Goal of the exercise -
Reproduce the entries below exactly, but only from the line containing "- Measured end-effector" to the line containing "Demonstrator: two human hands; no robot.", inclusive.

Recorded data
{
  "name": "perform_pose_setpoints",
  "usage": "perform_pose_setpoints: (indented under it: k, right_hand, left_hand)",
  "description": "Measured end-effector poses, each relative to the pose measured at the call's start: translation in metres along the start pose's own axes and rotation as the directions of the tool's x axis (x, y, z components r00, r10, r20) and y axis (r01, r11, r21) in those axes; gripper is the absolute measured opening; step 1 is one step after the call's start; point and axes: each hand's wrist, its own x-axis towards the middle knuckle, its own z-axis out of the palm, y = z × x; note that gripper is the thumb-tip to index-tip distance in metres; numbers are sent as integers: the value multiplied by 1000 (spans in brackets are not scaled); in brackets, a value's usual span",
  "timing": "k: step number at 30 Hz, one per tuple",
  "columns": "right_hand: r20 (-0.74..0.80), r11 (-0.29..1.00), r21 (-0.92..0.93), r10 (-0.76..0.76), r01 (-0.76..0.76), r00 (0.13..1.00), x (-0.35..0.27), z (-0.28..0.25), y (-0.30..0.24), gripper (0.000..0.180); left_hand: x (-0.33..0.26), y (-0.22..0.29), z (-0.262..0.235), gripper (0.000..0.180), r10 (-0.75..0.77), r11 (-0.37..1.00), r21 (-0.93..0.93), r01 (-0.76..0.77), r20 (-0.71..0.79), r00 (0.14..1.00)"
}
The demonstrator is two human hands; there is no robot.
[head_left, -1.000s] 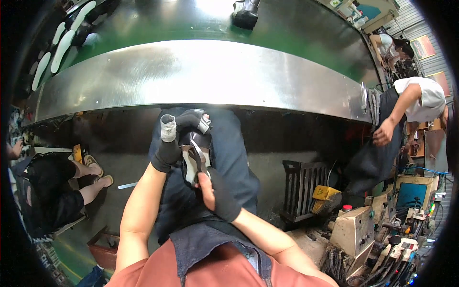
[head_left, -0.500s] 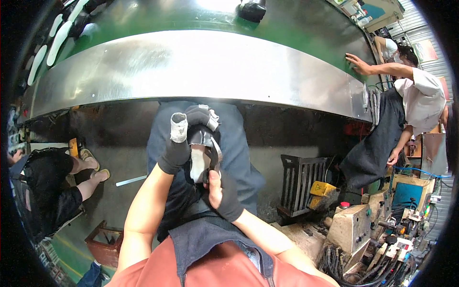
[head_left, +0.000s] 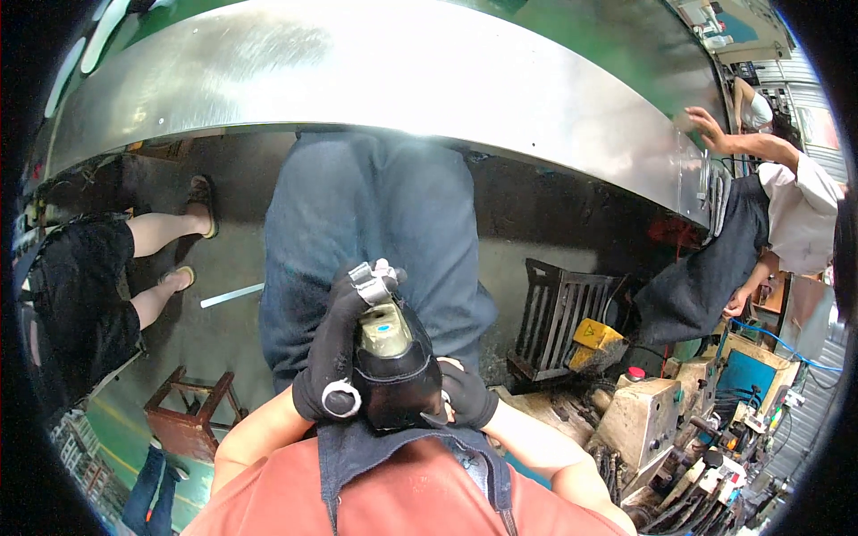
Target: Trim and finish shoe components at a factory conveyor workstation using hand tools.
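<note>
My left hand, in a black glove, is closed around a short grey metal cylinder whose round end faces the camera. It also rests against the left side of a black hand-held power tool with a brass-coloured top. A small silver metal fitting sticks out above the tool by my left fingertips. My right hand, gloved in black too, grips the tool's lower right side. Both hands hold the tool close to my chest, over my dark apron.
A wide curved steel sheet spans the top. At right, a person in a white shirt and dark apron reaches to the sheet. A seated person's legs are at left, beside a wooden stool. A black crate and machines stand at right.
Both hands and the tool have come down and closer to my chest. The cylinder now points its end at the camera. The person at right has stretched an arm to the sheet.
</note>
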Motion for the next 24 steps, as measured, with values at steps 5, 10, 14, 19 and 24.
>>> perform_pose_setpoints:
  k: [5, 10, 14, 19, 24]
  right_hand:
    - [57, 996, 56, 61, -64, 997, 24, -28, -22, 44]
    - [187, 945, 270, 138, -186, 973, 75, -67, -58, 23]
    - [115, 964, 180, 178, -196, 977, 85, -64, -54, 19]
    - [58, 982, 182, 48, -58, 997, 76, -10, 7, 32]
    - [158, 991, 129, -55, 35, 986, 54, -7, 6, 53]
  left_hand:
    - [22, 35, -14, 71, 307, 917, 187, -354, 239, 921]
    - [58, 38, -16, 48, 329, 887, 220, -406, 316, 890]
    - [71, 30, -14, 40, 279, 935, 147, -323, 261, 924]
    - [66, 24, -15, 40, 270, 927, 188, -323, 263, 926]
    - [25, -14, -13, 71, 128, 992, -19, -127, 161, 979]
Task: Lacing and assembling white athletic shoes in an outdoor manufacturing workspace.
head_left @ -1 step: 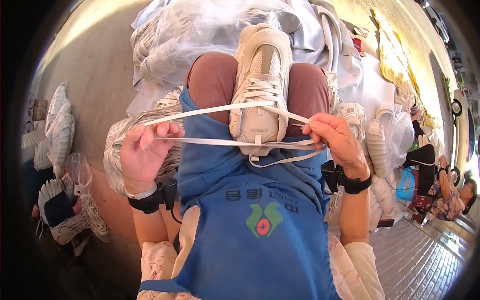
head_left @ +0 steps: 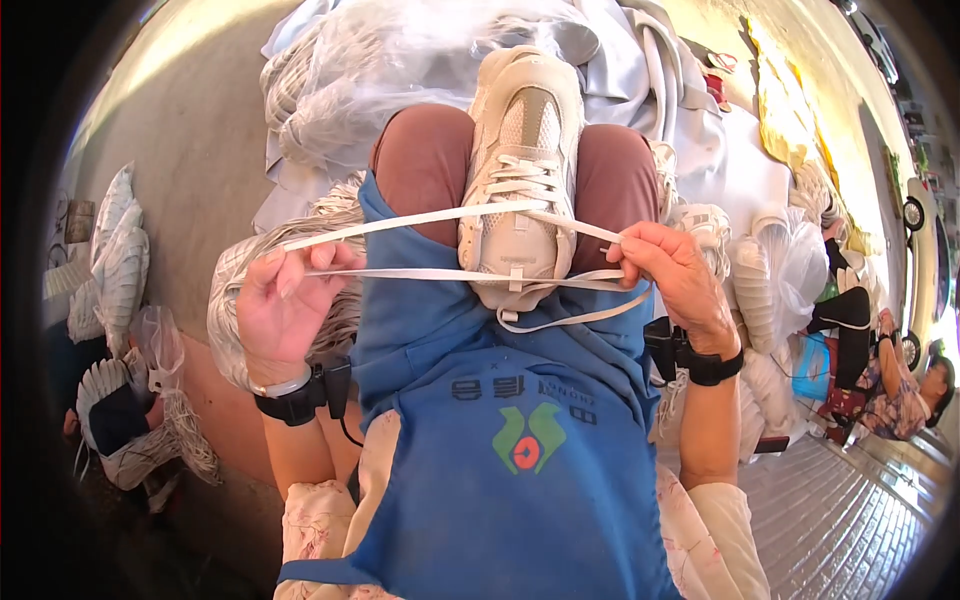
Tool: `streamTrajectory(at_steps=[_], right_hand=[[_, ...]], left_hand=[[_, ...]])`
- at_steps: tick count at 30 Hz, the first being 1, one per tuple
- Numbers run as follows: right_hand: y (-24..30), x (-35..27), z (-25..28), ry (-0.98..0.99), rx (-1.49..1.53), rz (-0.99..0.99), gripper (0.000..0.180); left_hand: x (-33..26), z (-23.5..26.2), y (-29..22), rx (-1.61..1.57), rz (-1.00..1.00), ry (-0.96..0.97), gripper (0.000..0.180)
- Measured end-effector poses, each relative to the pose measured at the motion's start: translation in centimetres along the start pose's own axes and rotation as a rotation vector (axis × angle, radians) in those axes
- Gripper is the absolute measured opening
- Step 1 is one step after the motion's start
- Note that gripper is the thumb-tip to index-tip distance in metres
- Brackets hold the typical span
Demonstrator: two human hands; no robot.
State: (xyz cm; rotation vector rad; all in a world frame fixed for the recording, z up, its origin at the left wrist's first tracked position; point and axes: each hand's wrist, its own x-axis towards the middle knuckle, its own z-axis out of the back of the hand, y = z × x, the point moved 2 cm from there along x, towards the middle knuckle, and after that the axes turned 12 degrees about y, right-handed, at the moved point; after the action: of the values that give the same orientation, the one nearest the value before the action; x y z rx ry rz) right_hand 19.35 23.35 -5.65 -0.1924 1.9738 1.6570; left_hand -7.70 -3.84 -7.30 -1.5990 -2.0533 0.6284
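Note:
Between my knees a cream sneaker [head_left: 520, 262] is held with its toe pointing away from me. Flat laces cross over its eyelets, and one white shoelace [head_left: 430, 213] stretches out to both sides. My left hand [head_left: 290, 305] is closed on the lace at the left, with the fingers curled and the thumb against them. At the right, my right hand [head_left: 668, 278] pinches the other part of the lace between thumb and fingers. A second stretch of lace runs straight across near the heel, and a slack loop hangs beside the heel tab. Both hands are off the shoe itself.
A blue apron [head_left: 510, 430] covers my lap. Bundles of pale laces [head_left: 235, 330] lie left of my knees. Ahead is clear plastic [head_left: 400, 70] over grey cloth. More sneakers [head_left: 700, 228] stand at the right, and another person [head_left: 900, 395] sits farther right.
The lower stretch of lace has lifted and pulled straighter. My left hand has shifted very slightly left; the shoe stays put.

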Motion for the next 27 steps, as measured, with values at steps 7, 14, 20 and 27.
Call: streamTrajectory(at_steps=[7,14,20,27], right_hand=[[0.4,-0.4,1.0,-0.056,0.017,0.097,0.026],[-1.4,-0.6,3.1,-0.180,0.310,0.110,0.022],[-5.3,0.3,5.7,-0.402,0.325,0.086,0.020],[-5.3,-1.1,10.3,-0.789,-0.137,0.138,0.023]], left_hand=[[-1.9,1.8,-3.4,0.052,-0.096,-0.231,0.040],[-8.6,7.1,-10.9,-0.185,-0.450,-0.210,0.027],[-15.3,11.8,-17.6,-0.041,-0.768,-0.586,0.021],[-20.6,14.5,-24.9,0.114,-1.019,-0.698,0.023]])
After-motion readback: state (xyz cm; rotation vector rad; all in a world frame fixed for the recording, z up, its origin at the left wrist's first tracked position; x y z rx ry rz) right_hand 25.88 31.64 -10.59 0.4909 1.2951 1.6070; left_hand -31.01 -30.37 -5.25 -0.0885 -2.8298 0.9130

Output of the exercise -
- Measured end-effector poses, each relative to the pose measured at the motion's start: translation in centimetres along the start pose's own axes and rotation as a rotation vector (axis × angle, radians) in those axes
- Gripper is the absolute measured opening
- Step 1 is one step after the motion's start
- Note that gripper is the thumb-tip to index-tip distance in metres
- Brackets hold the typical span
Demonstrator: two human hands; no robot.

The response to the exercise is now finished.